Dataset content Start Marker
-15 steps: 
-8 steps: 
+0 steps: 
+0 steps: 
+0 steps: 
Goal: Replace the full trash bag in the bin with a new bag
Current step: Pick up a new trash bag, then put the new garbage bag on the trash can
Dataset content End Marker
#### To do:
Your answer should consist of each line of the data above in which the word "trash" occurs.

#### Exercise result:
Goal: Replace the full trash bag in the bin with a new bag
Current step: Pick up a new trash bag, then put the new garbage bag on the trash can

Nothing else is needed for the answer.